» **What to produce**: Please repeat each line below exactly, with no images in the copy.

» **Available data**:
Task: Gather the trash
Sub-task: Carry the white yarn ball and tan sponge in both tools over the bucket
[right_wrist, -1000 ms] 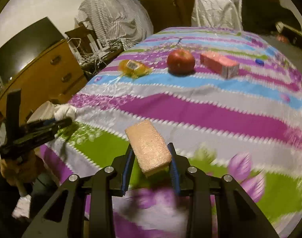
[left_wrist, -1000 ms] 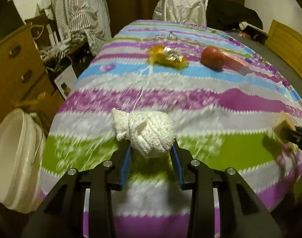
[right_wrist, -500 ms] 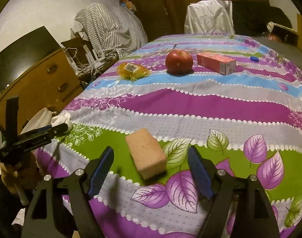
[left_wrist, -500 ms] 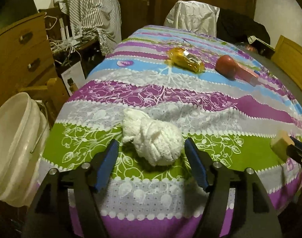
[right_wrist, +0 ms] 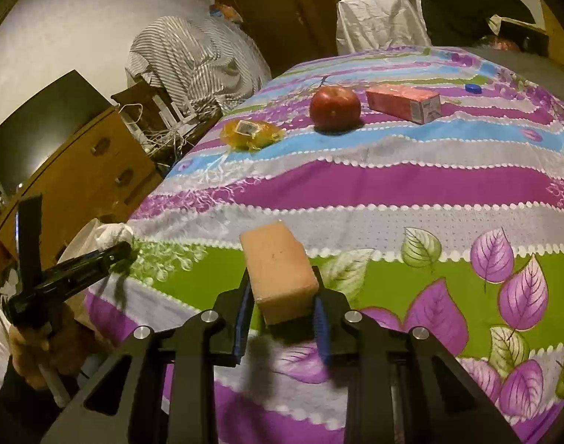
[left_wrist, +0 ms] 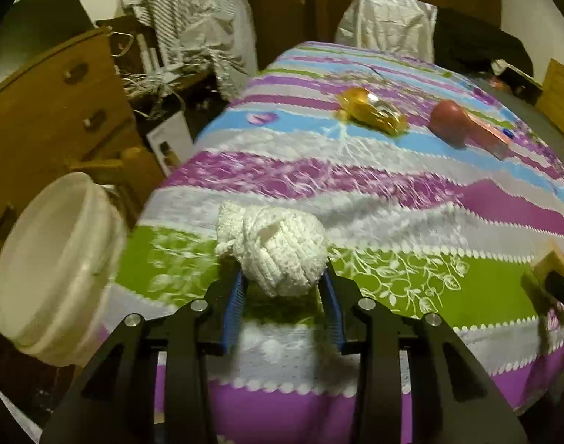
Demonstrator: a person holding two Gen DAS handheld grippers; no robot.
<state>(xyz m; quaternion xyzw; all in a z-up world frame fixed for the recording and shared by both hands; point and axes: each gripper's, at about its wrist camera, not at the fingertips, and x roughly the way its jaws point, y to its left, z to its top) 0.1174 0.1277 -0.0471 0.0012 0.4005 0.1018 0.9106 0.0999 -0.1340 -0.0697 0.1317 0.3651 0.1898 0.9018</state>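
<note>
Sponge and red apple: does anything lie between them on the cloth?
Nothing: in the right wrist view, only bare tablecloth separates the sponge from the apple.

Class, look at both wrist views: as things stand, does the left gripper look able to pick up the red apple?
Probably not yet. The left gripper is closing on the white cloth ball, so its jaws are full, and the red apple sits far up the table. Nothing blocks the way.

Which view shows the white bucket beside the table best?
The left wrist view: the white bucket fills its left side, with rim and inside visible, though blurred. In the right wrist view only a sliver of it shows behind the left gripper.
</note>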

» **Finished exercise**:
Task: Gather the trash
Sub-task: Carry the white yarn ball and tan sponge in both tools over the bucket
[right_wrist, -1000 ms] 
[left_wrist, -1000 ms] 
[right_wrist, -500 ms] 
[left_wrist, -500 ms] 
[right_wrist, +0 ms] 
[left_wrist, +0 ms] 
Demonstrator: a person holding two Gen DAS handheld grippers; no robot.
<state>(xyz m; quaternion xyzw; all in a z-up world frame fixed for the recording and shared by both hands; point and axes: each gripper's, at about its wrist camera, not at the fingertips, and x roughly the way its jaws point, y to its left, z to its top) 0.1174 0.1277 -0.0471 0.0012 0.4005 0.1018 0.9106 0.0999 -0.1340 -0.0697 0.1317 0.3651 0.1898 0.9018</state>
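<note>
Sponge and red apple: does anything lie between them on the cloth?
Nothing: in the right wrist view, only bare tablecloth separates the sponge from the apple.

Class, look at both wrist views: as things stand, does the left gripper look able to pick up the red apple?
Probably not yet. The left gripper is closing on the white cloth ball, so its jaws are full, and the red apple sits far up the table. Nothing blocks the way.

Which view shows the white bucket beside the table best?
The left wrist view: the white bucket fills its left side, with rim and inside visible, though blurred. In the right wrist view only a sliver of it shows behind the left gripper.
</note>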

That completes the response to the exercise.